_Problem to work on:_ From the material below, return every line that includes "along".

_Material provided:_
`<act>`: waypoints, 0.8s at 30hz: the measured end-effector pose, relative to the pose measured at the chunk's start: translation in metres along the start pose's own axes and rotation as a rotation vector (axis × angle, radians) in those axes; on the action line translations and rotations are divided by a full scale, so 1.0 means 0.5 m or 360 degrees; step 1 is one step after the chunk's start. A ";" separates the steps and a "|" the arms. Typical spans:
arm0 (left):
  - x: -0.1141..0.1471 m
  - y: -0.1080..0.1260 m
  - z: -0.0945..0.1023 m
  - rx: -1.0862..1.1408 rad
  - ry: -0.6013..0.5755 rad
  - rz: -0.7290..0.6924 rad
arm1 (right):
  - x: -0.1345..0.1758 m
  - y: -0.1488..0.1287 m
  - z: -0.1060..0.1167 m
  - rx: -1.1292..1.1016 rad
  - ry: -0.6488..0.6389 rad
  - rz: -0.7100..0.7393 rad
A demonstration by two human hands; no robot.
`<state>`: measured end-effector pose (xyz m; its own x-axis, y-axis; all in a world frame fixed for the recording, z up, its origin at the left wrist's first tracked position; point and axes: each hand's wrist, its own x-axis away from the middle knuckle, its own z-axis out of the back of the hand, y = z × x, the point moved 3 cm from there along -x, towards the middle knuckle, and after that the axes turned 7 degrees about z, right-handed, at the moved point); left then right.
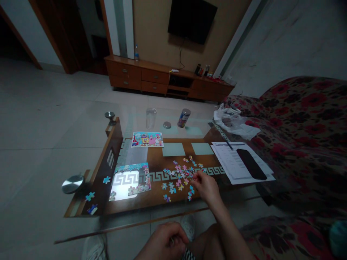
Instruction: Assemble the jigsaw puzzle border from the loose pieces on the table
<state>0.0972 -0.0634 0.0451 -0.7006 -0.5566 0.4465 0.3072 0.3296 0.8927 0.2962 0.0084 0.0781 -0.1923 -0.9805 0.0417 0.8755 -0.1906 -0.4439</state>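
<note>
My right hand (207, 187) reaches into a loose pile of puzzle pieces (179, 175) on the glass table, thumb and fingers pinched on a puzzle piece at the pile's right side. Near my lap, in front of the table edge, my left hand (168, 239) is curled closed; what it holds, if anything, is hidden. To the left lies a partly joined puzzle (146, 177), its border pieces linked around an open middle. A few single pieces (90, 196) sit further left. Behind the joined border is a printed cartoon picture (148, 139).
Toward the back stand a clear glass (151, 118), a round metal lid (167, 125) and a printed tin (184, 118). On the right are papers (225, 159), a black phone (251, 164) and a plastic bag (233, 121). A floral sofa (303, 104) borders the right.
</note>
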 end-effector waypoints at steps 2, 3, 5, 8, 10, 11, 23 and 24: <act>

_Exercise answer:_
`<act>`: waypoints, 0.8s at 30hz: the measured end-effector pose, relative to the pose measured at the chunk's start: translation in metres along the start pose's own axes and rotation as a rotation vector (axis × angle, radians) in those axes; on the action line translations and rotations are divided by a full scale, so 1.0 means 0.5 m or 360 degrees; step 1 is one step after the chunk's start. A ";" separates the steps and a "|" the arms. Typical spans:
`<state>`: measured end-effector pose (xyz m; its own x-axis, y-axis; all in a world frame fixed for the recording, z up, its origin at the left wrist's first tracked position; point and axes: each hand's wrist, its own x-axis away from the middle knuckle, its own z-axis out of the back of the hand, y = z × x, the point moved 3 cm from there along -x, towards the middle knuckle, and after that the axes turned 7 degrees about z, right-handed, at the moved point); left then right.

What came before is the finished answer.